» **EXERCISE**: Using the entries below, write out the line with "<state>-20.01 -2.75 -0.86", the line with "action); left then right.", and every line in between, exactly as each is written.

» **DATA FOR THIS TASK**:
********************

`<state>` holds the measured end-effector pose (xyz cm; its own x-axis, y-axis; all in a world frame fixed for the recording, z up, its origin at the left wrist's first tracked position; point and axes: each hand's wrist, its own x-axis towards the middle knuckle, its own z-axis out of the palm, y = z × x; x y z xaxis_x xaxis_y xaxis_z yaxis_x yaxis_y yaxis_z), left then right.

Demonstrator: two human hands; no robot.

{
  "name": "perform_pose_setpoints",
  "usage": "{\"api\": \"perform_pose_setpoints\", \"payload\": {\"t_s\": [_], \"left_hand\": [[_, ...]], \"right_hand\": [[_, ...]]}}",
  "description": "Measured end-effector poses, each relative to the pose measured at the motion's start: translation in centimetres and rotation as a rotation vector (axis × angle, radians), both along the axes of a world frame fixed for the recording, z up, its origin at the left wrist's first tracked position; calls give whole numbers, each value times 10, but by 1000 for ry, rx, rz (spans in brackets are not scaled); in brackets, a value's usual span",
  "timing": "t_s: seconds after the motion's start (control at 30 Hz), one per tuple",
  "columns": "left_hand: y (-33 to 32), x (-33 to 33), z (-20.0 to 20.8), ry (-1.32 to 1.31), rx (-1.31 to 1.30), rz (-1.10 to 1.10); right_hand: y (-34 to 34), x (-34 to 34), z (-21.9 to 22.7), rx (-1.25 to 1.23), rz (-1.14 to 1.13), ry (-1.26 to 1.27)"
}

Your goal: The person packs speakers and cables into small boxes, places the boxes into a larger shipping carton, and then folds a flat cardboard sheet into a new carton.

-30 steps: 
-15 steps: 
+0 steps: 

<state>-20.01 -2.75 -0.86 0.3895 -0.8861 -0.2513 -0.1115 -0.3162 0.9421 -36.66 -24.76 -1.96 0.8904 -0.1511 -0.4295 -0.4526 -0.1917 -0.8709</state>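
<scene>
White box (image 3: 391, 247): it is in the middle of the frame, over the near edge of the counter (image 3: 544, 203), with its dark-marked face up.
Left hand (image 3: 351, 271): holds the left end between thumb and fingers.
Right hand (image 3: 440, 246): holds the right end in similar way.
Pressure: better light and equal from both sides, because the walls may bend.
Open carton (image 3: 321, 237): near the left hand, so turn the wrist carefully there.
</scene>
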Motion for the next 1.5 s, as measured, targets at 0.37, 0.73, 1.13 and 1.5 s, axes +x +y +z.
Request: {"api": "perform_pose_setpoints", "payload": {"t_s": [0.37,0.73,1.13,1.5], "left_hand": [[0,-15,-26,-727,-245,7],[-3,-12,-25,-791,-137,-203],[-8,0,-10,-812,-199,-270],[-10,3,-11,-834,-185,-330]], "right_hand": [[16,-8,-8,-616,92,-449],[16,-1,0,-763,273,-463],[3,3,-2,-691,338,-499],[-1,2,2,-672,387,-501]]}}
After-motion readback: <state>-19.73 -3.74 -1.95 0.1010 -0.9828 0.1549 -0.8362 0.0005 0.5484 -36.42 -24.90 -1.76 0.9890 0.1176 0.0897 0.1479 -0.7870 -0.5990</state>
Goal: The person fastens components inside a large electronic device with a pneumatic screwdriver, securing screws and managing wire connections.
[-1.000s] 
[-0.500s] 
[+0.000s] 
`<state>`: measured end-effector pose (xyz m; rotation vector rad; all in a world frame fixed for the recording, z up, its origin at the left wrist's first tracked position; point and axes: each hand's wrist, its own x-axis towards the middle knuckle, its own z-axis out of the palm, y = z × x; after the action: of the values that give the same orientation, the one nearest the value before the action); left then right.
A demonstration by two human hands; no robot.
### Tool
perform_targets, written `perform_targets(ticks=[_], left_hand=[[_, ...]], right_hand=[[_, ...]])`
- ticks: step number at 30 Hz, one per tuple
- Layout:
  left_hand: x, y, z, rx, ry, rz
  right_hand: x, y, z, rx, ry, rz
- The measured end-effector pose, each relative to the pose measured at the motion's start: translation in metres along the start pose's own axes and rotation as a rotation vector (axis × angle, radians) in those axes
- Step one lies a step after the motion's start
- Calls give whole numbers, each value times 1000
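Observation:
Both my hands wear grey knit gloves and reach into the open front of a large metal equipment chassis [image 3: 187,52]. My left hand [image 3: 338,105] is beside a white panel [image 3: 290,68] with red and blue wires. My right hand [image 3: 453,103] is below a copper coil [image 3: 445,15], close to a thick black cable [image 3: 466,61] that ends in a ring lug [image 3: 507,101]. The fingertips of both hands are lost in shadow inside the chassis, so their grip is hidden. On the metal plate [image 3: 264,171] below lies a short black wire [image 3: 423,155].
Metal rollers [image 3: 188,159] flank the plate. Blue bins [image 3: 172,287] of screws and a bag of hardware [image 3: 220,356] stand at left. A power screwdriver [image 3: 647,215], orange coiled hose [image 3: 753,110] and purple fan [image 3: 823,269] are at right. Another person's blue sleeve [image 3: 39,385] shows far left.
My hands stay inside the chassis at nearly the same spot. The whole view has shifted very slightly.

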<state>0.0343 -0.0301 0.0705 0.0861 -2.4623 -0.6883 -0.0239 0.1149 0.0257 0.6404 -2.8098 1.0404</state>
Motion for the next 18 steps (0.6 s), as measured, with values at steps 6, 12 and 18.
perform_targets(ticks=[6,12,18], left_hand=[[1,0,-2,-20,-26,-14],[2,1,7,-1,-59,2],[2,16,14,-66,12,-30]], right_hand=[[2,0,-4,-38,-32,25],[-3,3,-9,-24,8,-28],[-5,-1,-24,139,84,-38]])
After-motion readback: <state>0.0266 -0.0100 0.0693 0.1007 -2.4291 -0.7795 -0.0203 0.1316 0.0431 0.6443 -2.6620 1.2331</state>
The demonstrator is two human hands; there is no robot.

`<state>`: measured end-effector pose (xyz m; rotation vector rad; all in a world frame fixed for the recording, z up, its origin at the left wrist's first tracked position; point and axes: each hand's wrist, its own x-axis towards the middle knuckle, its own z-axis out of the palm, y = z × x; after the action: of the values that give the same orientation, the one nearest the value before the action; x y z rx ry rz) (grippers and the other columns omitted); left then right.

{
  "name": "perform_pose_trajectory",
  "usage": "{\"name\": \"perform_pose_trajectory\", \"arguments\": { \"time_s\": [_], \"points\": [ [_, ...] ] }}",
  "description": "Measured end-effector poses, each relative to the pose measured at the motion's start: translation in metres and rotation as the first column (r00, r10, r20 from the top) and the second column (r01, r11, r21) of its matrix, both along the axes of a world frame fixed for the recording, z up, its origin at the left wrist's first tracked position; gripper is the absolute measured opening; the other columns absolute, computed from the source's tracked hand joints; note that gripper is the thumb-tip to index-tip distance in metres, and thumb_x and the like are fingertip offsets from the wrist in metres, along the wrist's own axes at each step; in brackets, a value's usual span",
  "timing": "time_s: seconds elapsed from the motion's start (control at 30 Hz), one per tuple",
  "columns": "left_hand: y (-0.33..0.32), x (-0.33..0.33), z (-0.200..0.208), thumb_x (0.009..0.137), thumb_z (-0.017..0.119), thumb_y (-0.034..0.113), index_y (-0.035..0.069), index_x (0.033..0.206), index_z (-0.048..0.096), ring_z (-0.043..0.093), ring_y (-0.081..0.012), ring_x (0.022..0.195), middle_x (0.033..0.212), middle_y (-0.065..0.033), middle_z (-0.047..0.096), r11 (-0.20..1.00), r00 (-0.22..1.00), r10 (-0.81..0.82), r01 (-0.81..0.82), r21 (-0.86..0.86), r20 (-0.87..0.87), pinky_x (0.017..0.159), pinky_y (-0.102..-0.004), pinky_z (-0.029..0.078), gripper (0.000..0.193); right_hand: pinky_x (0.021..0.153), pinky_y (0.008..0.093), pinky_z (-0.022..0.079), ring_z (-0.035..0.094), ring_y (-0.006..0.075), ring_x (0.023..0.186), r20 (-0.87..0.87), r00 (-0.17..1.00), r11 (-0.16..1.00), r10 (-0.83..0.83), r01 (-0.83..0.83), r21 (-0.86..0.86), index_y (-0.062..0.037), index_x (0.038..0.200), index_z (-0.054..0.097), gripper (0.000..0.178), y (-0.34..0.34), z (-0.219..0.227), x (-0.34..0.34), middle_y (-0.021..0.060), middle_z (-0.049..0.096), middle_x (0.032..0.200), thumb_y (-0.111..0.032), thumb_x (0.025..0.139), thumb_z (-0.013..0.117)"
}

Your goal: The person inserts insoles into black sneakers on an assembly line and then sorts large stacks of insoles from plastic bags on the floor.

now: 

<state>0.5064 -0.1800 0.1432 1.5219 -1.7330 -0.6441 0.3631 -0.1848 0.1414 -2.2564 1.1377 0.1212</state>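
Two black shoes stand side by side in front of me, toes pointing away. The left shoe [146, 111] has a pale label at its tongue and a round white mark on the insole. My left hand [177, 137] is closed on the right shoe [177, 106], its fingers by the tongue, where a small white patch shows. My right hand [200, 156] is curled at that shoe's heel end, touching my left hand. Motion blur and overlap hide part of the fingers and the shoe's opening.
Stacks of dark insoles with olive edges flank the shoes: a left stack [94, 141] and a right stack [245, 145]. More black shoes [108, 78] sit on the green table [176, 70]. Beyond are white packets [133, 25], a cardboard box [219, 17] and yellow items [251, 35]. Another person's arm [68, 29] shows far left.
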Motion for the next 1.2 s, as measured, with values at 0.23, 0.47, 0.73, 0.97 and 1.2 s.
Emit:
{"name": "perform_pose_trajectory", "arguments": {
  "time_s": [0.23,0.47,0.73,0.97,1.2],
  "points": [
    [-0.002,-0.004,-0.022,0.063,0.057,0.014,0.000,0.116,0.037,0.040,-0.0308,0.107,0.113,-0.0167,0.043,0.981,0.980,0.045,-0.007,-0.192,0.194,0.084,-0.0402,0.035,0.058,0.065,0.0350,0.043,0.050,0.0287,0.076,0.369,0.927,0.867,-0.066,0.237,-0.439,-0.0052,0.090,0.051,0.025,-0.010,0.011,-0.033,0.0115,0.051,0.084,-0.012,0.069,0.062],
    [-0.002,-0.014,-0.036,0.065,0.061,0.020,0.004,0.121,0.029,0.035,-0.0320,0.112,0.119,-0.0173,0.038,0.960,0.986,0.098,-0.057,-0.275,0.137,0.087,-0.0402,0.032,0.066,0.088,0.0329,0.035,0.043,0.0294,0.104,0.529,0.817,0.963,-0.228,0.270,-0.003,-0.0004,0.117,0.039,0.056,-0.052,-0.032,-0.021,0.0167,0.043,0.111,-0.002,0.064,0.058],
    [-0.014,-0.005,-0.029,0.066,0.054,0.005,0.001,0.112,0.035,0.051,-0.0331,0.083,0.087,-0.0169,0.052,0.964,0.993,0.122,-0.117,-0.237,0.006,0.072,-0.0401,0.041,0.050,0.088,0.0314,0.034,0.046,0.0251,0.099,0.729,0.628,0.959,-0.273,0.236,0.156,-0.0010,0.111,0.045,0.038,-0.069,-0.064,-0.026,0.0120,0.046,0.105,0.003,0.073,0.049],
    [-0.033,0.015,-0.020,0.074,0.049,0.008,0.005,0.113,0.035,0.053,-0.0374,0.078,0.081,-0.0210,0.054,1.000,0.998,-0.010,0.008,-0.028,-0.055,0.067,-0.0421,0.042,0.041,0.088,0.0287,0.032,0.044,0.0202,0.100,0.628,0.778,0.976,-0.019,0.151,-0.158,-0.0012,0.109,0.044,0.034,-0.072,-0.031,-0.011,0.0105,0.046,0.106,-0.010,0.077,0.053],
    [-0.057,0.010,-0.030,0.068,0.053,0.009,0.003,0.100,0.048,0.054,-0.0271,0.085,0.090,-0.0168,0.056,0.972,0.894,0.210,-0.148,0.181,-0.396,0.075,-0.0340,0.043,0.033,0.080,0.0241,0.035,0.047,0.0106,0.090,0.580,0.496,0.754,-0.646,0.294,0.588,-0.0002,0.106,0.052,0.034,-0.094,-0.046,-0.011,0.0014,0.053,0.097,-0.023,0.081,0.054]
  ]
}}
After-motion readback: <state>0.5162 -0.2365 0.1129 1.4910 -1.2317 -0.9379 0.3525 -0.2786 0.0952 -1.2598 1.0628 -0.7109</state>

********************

» **YOUR SOLUTION**:
<state>-20.01 -2.75 -0.86 0.3895 -0.8861 -0.2513 -0.1115 -0.3162 0.9421 -36.66 -24.76 -1.96 0.8904 -0.1511 -0.4295 -0.4526 -0.1917 -0.8709</state>
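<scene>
White box (image 3: 391, 247): it is in the middle of the frame, over the near edge of the counter (image 3: 544, 203), with its dark-marked face up.
Left hand (image 3: 351, 271): holds the left end between thumb and fingers.
Right hand (image 3: 440, 246): holds the right end in similar way.
Pressure: better light and equal from both sides, because the walls may bend.
Open carton (image 3: 321, 237): near the left hand, so turn the wrist carefully there.
</scene>
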Motion for the next 1.5 s, as measured, targets at 0.37, 0.73, 1.13 and 1.5 s, axes +x +y +z.
Request: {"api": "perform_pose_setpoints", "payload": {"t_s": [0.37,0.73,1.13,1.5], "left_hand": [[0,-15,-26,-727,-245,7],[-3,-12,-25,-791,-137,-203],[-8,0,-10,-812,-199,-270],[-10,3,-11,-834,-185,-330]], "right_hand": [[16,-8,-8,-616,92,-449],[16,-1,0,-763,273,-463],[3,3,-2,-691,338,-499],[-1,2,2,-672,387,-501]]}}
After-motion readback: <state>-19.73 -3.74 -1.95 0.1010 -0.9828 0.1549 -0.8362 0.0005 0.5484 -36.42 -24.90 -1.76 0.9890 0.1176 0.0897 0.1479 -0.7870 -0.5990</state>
Goal: The person fastens components inside a large electronic device with a pneumatic screwdriver, securing screws and managing wire connections.
[-1.000s] 
[-0.500s] 
[+0.000s] 
`<state>`: measured end-effector pose (xyz m; rotation vector rad; all in a world frame fixed for the recording, z up, its origin at the left wrist's first tracked position; point and axes: each hand's wrist, its own x-axis towards the middle knuckle, its own z-axis out of the palm, y = z × x; after the action: of the values that give the same orientation, the one nearest the value before the action); left then right.

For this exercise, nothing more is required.